What you have to do:
Repeat exactly the lines from the first line of the records through the line containing "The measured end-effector", and nothing more.

Provided data:
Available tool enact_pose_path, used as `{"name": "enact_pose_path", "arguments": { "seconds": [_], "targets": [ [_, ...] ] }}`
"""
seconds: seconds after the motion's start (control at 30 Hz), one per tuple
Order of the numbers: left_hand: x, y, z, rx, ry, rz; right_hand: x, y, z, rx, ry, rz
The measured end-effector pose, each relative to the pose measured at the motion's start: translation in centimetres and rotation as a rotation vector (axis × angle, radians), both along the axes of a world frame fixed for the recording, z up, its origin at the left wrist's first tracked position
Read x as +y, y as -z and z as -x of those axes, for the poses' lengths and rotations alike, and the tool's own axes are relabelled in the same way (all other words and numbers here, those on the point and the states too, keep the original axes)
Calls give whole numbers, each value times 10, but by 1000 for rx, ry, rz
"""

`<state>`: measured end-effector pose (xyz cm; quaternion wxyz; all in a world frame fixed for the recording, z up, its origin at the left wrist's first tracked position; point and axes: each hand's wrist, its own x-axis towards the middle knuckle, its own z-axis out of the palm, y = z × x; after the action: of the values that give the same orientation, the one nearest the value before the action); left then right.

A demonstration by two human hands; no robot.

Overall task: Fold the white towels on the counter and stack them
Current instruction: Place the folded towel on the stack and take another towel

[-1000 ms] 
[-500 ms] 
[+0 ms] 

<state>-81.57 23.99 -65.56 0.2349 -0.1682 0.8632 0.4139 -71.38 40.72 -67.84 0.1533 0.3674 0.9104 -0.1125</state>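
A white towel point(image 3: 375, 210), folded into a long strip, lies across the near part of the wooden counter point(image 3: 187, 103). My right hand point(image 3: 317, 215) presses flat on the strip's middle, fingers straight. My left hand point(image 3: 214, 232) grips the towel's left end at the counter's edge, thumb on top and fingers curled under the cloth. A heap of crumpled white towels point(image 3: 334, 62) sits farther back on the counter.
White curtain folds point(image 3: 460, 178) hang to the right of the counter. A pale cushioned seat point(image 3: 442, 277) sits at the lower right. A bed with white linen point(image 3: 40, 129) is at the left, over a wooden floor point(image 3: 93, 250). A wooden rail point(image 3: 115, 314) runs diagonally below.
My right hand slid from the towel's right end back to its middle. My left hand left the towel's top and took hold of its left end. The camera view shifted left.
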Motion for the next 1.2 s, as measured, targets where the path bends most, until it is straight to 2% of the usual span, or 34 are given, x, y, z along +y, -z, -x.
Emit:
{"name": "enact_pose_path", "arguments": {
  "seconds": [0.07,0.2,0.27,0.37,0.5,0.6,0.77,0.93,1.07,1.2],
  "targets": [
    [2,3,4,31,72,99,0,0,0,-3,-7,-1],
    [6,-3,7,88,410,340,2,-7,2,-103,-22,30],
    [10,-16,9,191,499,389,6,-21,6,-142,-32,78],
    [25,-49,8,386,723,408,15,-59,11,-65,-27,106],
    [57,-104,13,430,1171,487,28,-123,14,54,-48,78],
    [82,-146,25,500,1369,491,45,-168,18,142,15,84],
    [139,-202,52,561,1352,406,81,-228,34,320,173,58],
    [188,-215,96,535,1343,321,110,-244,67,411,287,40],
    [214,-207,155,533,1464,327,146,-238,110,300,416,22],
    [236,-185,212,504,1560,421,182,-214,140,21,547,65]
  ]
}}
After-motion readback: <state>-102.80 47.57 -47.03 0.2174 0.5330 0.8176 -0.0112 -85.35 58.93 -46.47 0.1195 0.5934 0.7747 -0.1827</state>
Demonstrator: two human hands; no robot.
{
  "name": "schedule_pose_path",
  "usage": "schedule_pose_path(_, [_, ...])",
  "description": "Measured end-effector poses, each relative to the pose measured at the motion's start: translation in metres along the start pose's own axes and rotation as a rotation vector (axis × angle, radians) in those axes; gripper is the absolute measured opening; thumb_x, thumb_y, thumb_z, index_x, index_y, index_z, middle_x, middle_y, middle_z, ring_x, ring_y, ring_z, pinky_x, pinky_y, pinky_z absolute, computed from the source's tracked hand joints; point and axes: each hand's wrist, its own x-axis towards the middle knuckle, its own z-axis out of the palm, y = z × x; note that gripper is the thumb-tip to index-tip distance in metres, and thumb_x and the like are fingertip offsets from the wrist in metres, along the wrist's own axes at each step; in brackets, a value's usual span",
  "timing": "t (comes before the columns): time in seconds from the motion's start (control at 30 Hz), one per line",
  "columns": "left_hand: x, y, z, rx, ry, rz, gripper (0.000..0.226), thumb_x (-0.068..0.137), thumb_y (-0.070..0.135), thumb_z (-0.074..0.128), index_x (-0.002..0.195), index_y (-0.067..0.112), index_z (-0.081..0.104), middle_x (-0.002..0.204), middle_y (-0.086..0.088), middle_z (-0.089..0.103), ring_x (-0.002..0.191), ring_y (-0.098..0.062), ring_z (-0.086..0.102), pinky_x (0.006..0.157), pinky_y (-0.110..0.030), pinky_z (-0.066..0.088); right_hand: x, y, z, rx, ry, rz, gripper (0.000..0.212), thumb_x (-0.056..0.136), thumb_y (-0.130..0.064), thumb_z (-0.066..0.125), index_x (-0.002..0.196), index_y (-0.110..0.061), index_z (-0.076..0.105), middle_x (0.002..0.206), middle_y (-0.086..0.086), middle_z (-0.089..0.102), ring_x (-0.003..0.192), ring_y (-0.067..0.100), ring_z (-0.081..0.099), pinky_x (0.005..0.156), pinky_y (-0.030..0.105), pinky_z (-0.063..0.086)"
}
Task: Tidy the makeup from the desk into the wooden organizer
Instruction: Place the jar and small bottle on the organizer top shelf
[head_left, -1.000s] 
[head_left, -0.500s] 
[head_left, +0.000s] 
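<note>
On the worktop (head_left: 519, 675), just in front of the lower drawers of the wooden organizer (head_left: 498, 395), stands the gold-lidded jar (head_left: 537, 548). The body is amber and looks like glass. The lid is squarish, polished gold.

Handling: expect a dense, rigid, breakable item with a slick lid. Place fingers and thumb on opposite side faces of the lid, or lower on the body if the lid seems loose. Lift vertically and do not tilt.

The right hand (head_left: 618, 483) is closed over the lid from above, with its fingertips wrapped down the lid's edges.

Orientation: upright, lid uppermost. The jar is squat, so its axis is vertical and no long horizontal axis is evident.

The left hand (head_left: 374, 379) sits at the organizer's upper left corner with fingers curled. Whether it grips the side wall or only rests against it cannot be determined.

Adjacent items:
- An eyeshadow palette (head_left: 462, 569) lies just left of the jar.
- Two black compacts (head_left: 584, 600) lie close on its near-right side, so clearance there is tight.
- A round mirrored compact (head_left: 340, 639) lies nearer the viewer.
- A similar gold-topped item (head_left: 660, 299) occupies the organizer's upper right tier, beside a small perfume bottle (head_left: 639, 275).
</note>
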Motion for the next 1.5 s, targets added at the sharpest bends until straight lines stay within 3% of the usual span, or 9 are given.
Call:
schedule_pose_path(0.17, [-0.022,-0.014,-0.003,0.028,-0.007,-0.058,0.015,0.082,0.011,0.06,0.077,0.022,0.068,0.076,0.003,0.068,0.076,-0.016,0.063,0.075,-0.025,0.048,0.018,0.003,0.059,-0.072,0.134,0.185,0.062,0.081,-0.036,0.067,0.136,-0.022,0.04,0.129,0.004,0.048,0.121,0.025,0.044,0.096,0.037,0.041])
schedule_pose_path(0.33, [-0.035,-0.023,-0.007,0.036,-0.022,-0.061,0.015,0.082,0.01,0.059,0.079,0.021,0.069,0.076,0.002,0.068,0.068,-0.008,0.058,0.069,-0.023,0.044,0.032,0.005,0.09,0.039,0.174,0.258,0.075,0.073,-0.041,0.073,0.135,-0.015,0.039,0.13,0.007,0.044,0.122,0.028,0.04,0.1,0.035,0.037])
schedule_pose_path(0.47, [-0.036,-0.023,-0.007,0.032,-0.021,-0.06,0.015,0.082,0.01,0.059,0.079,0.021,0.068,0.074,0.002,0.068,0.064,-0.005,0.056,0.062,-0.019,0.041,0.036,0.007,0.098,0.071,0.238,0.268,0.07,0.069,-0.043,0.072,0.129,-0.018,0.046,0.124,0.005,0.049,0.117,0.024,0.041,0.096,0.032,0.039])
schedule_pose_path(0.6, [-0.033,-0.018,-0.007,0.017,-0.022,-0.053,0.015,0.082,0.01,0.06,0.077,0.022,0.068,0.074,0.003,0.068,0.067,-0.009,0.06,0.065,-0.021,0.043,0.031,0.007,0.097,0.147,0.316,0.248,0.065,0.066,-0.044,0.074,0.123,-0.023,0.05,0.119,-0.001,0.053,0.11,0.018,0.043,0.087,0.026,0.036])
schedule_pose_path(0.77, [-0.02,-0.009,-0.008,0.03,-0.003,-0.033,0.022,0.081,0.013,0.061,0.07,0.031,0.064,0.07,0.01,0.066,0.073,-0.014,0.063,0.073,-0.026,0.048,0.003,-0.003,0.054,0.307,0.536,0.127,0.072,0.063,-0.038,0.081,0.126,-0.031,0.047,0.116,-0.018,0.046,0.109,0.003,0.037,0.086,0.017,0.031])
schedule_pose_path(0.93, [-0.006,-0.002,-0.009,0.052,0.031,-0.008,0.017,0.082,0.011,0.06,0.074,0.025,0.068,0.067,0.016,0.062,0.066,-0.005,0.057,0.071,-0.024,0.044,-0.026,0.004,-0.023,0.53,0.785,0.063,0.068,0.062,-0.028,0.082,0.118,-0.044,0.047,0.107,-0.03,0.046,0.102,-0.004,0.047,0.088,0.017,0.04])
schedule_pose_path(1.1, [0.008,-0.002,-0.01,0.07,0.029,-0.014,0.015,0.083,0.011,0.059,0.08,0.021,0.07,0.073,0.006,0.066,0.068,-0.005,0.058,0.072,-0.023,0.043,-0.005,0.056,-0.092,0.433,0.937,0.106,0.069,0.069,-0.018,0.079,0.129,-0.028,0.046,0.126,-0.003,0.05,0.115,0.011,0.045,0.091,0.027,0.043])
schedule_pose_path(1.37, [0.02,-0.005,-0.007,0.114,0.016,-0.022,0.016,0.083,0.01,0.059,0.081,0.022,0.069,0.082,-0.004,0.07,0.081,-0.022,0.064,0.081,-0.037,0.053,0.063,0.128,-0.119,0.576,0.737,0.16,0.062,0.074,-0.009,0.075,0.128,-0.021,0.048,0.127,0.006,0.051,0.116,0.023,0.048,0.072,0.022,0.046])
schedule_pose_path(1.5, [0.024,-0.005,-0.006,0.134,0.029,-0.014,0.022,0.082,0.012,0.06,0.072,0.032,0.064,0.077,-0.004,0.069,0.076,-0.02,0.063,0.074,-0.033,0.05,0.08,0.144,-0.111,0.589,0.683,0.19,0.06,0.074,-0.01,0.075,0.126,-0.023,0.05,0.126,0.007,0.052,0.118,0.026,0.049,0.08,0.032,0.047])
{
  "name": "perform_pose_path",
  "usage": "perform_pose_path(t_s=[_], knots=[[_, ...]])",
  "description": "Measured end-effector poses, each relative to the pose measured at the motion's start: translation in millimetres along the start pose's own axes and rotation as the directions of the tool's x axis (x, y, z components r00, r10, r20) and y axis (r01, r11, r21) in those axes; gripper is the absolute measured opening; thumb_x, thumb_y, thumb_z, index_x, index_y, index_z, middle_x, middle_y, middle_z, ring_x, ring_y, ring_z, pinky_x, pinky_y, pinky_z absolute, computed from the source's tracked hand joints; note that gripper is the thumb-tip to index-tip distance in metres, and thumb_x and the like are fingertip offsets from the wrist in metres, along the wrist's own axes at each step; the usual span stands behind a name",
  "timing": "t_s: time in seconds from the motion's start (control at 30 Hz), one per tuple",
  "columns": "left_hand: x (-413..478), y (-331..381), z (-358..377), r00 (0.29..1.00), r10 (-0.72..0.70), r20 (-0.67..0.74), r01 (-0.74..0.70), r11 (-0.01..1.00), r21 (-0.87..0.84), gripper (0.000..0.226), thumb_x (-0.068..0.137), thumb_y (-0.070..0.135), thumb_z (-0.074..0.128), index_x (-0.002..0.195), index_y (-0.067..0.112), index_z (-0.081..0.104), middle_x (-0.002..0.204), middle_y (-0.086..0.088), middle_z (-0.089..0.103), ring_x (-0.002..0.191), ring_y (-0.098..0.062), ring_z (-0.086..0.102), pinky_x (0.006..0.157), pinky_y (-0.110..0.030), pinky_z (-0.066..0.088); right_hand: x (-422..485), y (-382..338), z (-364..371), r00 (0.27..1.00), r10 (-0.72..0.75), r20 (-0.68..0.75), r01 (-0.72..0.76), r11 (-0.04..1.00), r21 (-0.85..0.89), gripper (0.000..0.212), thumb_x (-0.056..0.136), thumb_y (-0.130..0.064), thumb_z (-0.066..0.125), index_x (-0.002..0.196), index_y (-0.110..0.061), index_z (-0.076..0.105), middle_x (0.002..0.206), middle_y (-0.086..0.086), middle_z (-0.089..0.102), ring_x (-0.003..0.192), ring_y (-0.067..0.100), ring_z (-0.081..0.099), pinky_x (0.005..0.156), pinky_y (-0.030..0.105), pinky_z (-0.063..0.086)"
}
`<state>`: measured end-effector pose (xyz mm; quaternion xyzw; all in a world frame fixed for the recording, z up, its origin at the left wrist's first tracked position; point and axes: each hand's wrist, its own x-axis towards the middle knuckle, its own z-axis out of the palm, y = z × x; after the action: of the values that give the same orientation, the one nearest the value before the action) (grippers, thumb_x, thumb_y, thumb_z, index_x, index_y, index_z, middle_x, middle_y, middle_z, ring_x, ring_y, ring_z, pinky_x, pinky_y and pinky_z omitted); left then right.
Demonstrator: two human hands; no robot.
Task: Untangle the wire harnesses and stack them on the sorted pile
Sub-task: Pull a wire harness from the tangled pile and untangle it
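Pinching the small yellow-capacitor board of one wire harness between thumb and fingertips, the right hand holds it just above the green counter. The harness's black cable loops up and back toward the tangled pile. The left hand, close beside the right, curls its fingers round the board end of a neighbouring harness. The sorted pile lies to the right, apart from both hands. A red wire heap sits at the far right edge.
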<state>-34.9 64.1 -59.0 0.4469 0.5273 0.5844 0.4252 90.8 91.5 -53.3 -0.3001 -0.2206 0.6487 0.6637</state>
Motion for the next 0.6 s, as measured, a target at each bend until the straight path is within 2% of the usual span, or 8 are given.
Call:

Solved problem:
Available tool enact_pose_path, used as `{"name": "enact_pose_path", "arguments": { "seconds": [_], "targets": [ [_, ...] ] }}`
"""
seconds: seconds after the motion's start (control at 30 Hz), one per tuple
Order of the numbers: left_hand: x, y, z, rx, ry, rz; right_hand: x, y, z, rx, ry, rz
The measured end-effector pose, each relative to the pose measured at the motion's start: translation in centimetres and rotation as a rotation vector (axis × angle, radians), both along the axes of a world frame fixed for the recording, z up, its origin at the left wrist's first tracked position

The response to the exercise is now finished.